## EXERCISE AIM
In the listing below, the answer starts at the line that has "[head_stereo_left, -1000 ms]" and stops after the line that has "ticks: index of"; please repeat that part exactly and nothing more.

[[ DATA SHOWN, beginning ]]

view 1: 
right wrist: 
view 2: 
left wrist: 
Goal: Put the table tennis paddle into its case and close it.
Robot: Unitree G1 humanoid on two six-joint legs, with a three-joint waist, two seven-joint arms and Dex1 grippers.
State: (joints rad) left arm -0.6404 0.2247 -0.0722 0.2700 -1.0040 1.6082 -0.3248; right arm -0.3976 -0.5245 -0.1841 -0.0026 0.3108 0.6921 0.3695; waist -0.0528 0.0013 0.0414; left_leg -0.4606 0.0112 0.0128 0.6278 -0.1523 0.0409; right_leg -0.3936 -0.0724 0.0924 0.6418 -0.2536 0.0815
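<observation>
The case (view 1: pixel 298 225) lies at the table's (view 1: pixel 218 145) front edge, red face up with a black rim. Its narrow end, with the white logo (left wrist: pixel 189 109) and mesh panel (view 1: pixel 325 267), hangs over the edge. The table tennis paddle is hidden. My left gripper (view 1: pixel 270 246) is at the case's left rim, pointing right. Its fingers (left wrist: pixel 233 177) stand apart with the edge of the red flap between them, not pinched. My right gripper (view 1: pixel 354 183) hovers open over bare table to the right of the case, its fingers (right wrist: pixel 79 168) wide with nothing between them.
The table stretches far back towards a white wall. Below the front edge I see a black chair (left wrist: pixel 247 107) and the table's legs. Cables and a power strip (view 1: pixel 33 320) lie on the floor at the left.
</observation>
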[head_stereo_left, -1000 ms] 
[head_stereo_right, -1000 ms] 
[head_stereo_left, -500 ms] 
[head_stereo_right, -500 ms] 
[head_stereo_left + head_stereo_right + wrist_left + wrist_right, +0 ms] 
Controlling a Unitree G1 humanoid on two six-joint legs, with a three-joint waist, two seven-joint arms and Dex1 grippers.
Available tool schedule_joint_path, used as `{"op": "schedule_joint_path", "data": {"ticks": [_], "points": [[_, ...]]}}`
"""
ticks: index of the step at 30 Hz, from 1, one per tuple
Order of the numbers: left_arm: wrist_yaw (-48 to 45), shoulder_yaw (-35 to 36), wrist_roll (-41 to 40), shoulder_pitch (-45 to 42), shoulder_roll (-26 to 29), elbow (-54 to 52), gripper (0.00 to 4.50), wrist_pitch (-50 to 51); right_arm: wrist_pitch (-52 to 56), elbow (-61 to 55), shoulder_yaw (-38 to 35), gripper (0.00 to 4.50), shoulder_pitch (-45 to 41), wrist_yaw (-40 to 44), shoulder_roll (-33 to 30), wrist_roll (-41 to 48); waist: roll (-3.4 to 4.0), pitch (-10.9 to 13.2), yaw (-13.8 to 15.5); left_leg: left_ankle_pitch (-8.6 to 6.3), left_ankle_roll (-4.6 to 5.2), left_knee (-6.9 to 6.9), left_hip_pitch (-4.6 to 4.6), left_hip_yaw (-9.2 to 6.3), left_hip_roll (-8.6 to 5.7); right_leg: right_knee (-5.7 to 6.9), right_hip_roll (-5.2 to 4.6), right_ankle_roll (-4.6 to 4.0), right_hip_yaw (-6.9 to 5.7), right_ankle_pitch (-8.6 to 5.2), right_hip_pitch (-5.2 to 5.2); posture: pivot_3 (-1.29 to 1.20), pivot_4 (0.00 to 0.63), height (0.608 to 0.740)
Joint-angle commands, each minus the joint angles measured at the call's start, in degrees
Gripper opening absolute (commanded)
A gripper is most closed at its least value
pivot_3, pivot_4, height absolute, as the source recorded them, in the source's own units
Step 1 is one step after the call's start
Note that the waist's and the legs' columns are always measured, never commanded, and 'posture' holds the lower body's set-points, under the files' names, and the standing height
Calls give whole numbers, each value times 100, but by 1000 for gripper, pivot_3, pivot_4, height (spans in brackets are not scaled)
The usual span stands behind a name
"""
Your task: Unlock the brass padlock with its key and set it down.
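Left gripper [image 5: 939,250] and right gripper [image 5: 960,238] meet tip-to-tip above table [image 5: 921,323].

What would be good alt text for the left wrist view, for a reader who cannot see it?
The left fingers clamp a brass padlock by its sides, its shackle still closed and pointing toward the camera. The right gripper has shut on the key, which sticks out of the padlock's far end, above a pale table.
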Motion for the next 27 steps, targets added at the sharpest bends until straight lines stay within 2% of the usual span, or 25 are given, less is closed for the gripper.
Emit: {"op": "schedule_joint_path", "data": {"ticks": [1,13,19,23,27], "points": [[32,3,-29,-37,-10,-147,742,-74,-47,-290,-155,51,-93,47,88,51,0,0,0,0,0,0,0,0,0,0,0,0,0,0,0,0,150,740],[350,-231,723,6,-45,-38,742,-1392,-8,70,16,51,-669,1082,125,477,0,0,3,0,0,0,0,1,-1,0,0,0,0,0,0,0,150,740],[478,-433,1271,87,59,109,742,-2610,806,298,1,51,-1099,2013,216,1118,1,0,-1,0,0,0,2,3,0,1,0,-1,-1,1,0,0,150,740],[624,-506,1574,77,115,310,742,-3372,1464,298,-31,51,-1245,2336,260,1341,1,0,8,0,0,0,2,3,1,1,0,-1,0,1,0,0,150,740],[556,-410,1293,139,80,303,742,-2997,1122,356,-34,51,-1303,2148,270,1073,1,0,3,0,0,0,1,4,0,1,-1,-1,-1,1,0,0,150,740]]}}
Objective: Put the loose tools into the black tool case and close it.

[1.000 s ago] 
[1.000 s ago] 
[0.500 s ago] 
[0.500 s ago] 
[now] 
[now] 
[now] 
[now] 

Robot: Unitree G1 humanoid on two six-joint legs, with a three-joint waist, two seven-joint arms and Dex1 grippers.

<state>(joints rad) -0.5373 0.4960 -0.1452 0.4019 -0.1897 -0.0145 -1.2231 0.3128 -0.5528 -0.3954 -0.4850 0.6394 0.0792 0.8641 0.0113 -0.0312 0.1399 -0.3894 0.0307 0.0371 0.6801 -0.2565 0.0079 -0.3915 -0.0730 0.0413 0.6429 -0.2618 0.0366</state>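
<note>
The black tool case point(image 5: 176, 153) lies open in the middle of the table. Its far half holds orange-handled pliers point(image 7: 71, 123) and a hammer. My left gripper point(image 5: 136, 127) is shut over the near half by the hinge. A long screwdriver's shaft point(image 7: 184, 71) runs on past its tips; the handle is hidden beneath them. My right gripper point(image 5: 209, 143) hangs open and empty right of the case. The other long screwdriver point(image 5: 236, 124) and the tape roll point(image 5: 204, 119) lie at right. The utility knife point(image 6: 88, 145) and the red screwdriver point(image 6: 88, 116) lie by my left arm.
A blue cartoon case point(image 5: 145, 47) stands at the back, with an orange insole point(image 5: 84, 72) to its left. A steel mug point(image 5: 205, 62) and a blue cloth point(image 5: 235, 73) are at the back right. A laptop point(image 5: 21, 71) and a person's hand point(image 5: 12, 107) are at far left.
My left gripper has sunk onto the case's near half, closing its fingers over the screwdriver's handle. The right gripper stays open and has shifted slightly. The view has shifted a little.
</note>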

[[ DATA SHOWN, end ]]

## PROBLEM SOLUTION
[head_stereo_left, -1000 ms] 
[head_stereo_right, -1000 ms] 
[head_stereo_left, -500 ms] 
[head_stereo_right, -500 ms] 
[head_stereo_left + head_stereo_right + wrist_left + wrist_right, +0 ms] 
Controlling a Unitree G1 humanoid on two six-joint legs, with a three-joint waist, two seven-joint arms and Dex1 grippers.
Available tool schedule_joint_path, used as `{"op": "schedule_joint_path", "data": {"ticks": [_], "points": [[_, ...]]}}`
"""
ticks: index of the step at 30 Hz, from 1, one per tuple

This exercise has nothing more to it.